Hiç kimse iyi baba olarak doğmaz. Üstelik babada, annedeki prolaktin hormonu gibi destekleyici biyolojik faktörler de yoktur. İyi baba olmak; sevgi, deneyim, sabır ve bilgilenme işidir. Babalık yaşantısı, eşinin hamile olmasıyla başlar. Bu dönemde baba adayı, doğum öncesindeki gelişimi adım adım eşiyle birlikte izler. Eşini gerginleştirecek ortamı oluşturmamaya özen gösterir. İşte babalık sorumluluğu da böylelikle başlamış olur.

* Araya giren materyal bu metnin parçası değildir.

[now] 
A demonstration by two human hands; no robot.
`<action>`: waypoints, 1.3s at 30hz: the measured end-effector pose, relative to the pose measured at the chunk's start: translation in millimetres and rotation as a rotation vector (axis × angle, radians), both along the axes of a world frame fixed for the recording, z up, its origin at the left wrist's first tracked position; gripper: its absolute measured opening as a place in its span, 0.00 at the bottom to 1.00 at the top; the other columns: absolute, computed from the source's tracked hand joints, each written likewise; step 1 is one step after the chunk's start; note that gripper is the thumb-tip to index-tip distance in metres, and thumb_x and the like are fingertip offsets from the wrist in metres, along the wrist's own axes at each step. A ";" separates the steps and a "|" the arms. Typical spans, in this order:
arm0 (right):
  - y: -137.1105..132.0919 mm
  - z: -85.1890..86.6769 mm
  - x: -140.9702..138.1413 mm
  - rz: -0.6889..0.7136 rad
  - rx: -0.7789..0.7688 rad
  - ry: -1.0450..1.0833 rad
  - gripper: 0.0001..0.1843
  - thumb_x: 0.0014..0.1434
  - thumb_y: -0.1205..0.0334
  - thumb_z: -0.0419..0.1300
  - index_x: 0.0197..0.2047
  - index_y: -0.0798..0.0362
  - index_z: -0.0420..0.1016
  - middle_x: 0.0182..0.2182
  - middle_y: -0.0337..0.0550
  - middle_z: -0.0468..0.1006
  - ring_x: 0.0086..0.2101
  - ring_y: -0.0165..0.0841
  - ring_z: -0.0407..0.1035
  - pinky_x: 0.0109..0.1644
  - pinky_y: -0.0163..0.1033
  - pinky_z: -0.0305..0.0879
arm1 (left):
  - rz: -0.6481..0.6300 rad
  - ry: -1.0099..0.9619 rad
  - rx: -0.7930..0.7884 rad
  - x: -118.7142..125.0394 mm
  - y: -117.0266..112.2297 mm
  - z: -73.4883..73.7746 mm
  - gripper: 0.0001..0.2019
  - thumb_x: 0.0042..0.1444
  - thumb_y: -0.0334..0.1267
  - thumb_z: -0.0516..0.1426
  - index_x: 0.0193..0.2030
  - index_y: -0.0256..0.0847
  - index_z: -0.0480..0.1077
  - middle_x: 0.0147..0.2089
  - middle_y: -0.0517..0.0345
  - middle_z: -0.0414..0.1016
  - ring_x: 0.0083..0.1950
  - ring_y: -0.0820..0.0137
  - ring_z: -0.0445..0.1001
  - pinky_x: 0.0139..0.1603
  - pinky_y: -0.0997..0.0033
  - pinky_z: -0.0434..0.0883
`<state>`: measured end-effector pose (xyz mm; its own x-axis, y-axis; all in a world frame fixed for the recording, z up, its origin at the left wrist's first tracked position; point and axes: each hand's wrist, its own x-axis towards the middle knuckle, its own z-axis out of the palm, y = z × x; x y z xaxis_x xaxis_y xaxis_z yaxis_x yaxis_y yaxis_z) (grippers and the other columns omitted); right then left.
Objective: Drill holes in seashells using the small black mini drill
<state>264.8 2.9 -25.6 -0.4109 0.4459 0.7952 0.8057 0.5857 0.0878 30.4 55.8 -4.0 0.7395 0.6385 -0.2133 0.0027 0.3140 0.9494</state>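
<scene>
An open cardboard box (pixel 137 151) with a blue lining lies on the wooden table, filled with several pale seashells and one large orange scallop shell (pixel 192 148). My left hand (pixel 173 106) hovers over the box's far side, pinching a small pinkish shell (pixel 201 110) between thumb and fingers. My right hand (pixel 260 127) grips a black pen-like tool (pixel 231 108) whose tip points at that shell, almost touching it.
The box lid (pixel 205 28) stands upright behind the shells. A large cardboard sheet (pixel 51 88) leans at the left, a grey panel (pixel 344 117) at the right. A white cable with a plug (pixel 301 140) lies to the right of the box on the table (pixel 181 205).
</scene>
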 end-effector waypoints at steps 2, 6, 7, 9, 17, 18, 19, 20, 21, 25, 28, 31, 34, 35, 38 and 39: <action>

Doğumdan sonra, normal bir baba için cinsiyet faktörü hiç önem taşımamalıdır. Ancak, ne yazık ki hala kadını insandan saymayan bazı yörelerimizde, kız çocuğunun doğumu bazı babaları mutlu etmez. Bu durumda ya çok dışlanır, ya da suçlanan anne olur.
Doğumdan sonra tıpkı annede olduğu gibi, babanın da çocukla duygusal ilişkiyi kurabilmesi için onunla fizik temasa ihtiyaç vardır. Bunun için de çocuğun beslenme ve oyun faaliyetlerinde babanın etkili oması gerekir ki, bazı babalar bu tür işlerin “erkek işi” olmadığı gibi garip saplantılar içine girerek, reddederler.
İlk yıldaki anne-çocuk ilişkisinin önemi, babanın rolünü azaltır. Nasıl ki ilk yıl için annenin varlığı, ilk dış dünya algıları oluşumu için vazgeçilmezse, ikinci yıldan itibaren babanın önemi de giderek artmaya başlar. Babanın varlığıyla çocuk, annenin yalnız kendisine ait olmadığını, annenin kendisinden başka kişilerle de ilgilendiğini görür. Bu durum, onda bir iç çatışmaya bağlı olarak huzursuzluk ve sıkıntı hali doğurabilir. Baba,
1) Anneyi mutu etmek ve ona yardımcı olmak.
2) Otoriteyi sağlamak ve annenin çocuğa getirdiği düzeni sürdürmek,
3) Toplumla bağ kurmak ve statü kazandırmak için gereklidir. Bundan başka baba, eğer anne çalışmıyorsa, dış dünya ile bağı oluşturur, aile dışı gerçekliği şekillendirir.
Davranışçı açıdan çocukla birlikte geçirdiği sürenin kısmen kısa olması nedeniyle babanın rolünün daha önemsiz olduğu sonucunu çıkarabilir. Ancak, babaların “uygun davranış” konusundaki tavırları daha belirginse, bu davranışlar arasında kesin çizgiler çizmişlerse, kız ve erkekler arasındaki davranış farklarını oluşturma ve güçlendirmedeki rolleri anneninkinden daha önemli yer tutar.
Sosyal öğrenme teorisi ise, çocuğun aynı cinsten yetişkin modelini gözleme sürecini vurgular. Gözlemin yanı sıra, ebeveynin kız ve erkeklere farklı muamele yapmalarının önemi üzerinde de durur.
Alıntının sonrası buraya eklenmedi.